The western focus is on the “me”. How many times have we heard actors say “I just don’t feel it”, or “that’s not the way I see him”, or read about the self-absorbing, in-depth analysis of one’s past. These practices put the actor in a possessive mode; “I have to play it as I feel it”, “It’s my moment”, “I know he wouldn’t behave that way”, etc. This possessiveness extends into career: actors are perceived as serving themselves, working to build-up their resume, auditioning to get the “big break”, spending thousands of dollars marketing themselves as commodities.
In the acting classroom we strive to over-come these habits; to expand the range of behavior. When challenged in certain ways, our bodies respond in ways that are unpredictable but magical. We strive to expand our communicative range to be able to deal with various types of text demands. In our effort to connect to the words of the playwright it is necessary to deal with the basic questions of identity.
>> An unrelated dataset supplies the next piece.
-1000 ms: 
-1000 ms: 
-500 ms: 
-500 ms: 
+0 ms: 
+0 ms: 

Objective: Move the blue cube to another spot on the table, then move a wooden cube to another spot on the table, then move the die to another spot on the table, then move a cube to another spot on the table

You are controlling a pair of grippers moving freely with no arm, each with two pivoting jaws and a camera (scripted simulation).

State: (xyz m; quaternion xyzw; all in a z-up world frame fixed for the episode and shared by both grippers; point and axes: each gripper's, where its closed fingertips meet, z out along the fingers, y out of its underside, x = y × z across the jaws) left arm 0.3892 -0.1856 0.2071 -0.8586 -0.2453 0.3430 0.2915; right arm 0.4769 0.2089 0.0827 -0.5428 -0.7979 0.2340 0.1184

Once such an attractor has been formulated, we must test it, challenge it, not be afraid to leave it, momentarily, knowing that it is always there to come back to.
If there is one lesson to be gleaned from this opus by both actors-to-be and humanity at large, it is this: we must have the courage to leap. Jane Martin explains that post-modern texts highlight the spaces between us, saying, “this fragmentation reveals an underlying feeling of helplessness and lack of contact between people – an indication of the state of the world which we have allowed to exist”(31). Thus, the void is not only the future, the unknown events, but the gap that exists between us; between my subjective experience of living and yours; the gap we try to bridge in theatre. In order to do so we must leap into that void together with courage, both you and your scene partner and you and your audience. While we remain isolated and silent, accepting only input, we are susceptible to the whims of those who construct the input (commercialized images of human experience, life framed as a commodity). Often times we find ourselves on the outside of what is deemed “acceptable” or “successful” or “attractive”. Only by giving voice to our thoughts, our subjective experience, and therefore making our opinions active, can we be counted, and thus bridge the gap between us.
By taking risks and stepping beyond the circumstances of our present and past experiences, our collective cultural attractors, we find the solutions already awaiting our problems; solutions that remain hidden among the endless combinations of the matter we already possess, but have left unexplored. We must abandon labels. We must provide for ourselves the challenge to meet every moment of action, every inter-action with another being or object with a fresh, unbiased and impulsive response; and we must allow each of our loved ones, friends and neighbors the unconditional support and space for them to have the same explorations, without shame.
We must seek to leap; with patience, courage, caution, whimsy, delight, and loving abandon out into the void that is the possibility of tomorrow.